Zinc homeostasis during brain cortico-genesis – ImaZinc

Zinc (Zn) is a vital element controlling a wide diversity of biological processes. It is, after iron, the most abundant trace metal of the human body. For instance, the brain is a zinc-rich organ. This metal is mainly bound to proteins where it plays structural and catalytic roles. However, some zinc ions can be displaced from their binding sites, like metallothioneins or mitochondria, and released intracellularly. Several pathophysiological conditions such as heavy metals, anoxic conditions, or oxidative insults can mobilize zinc from these pools which gives rise to fluctuations of the cytosolic concentration of free Zn. These events represent biological signals able to influence the activity of signaling molecules like enzymes (e.g. phosphatases) and transcription factors (e.g. MT-F1). Therefore, Zn is now regarded as second messenger controlling intracellular signaling pathways. Another important aspect of the biology of Zn is its storage into the synaptic vesicles of some neuronal cells of the central nervous system. These neurons accumulating Zn are mainly found in the cortex and hippocampus. This is an important feature because, in these brain areas, the release of the neurotransmitter is associated with a release of Zn into the synaptic cleft. Furthermore, the activity of many neurotransmitter receptors and ion channels is regulated by extracellular Zn ions. This alters synaptic transmission and its plasticity, making zinc an endogenous and physiological regulator of neuronal activity. But in addition to this, this metal is a key player in the formation, growth and survival of neural cells. However, the molecular actors controlling the homeostasis of Zn in the brain are poorly characterized as well as the roles played in its influx/efflux and intracellular storage. In addition, its quantitative spatial distribution is poorly documented. This is a key information in order to identify anterior-posterior and dorso-ventral gradients within brain structures. Besides these quantitative and spatial issues, even less is known about its temporal regulation.

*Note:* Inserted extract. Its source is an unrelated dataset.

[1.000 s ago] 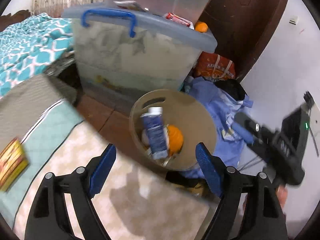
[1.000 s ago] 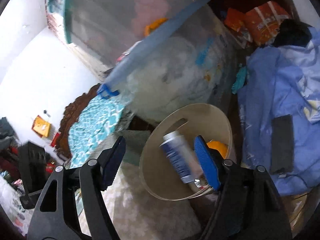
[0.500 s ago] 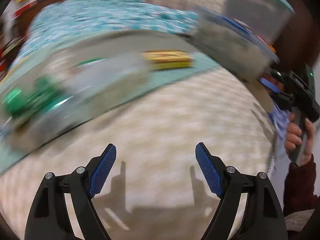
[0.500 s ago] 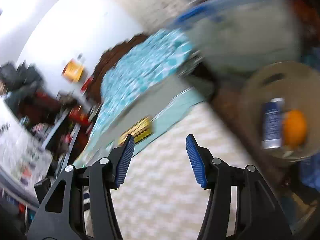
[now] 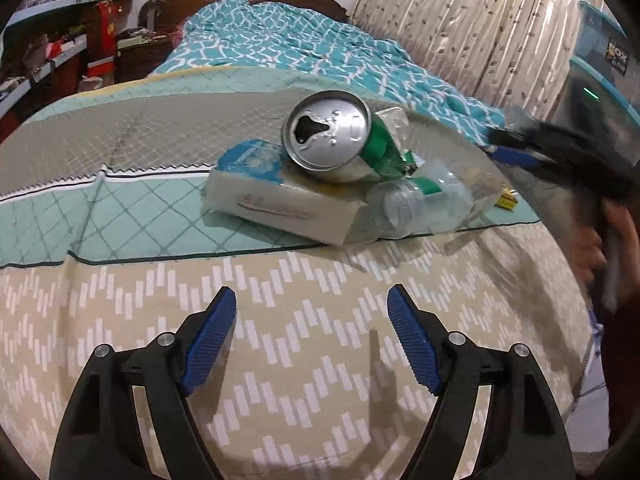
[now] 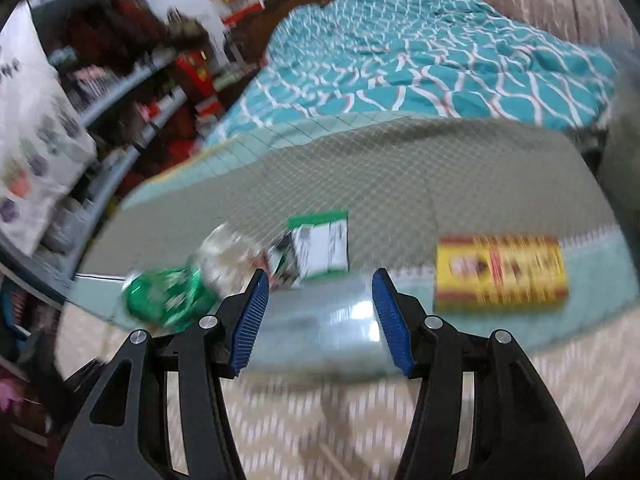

Our proposal is based on a multidisciplinary approach gathering neurobiologists, chemists and physicists around highly complementary techniques with the aim to carry out a multi-scale analysis (from the sub-cellular to the organ level) of the distribution of Zn in the murine cortex. We will use common biochemical methods like extraction of mRNAs, proteins (for PCR and Western blotting) as well as state of the art high-resolution microscopic techniques: synchrotron-based chemical nanoimaging and laser-induced breakdown spectroscopy (LIBS). By defining the molecular actors participating in the transport of Zn as well as its 2D- and 3D-imaging, this project will provide an in depth understanding of the homeostasis of Zn during the formation of the cortex. In mice, the formation of the brain structure takes place between embryonic days E12/13 and E17/18. We will perform our experiments on cells and whole tissues collected at this 2 time points. Overall, this project will provide a detailed molecular, quantitative, spatial and temporal description of the homeostasis of Zn during the formation of the brain cortex. The highly innovative imaging techniques that will be used throughout this project will be of great help to study other brain regions or organs, in health and diseases states. It is now well recognized that technological advances, notably from the photonics filed, offer unprecedented opportunities for the understanding biological processes.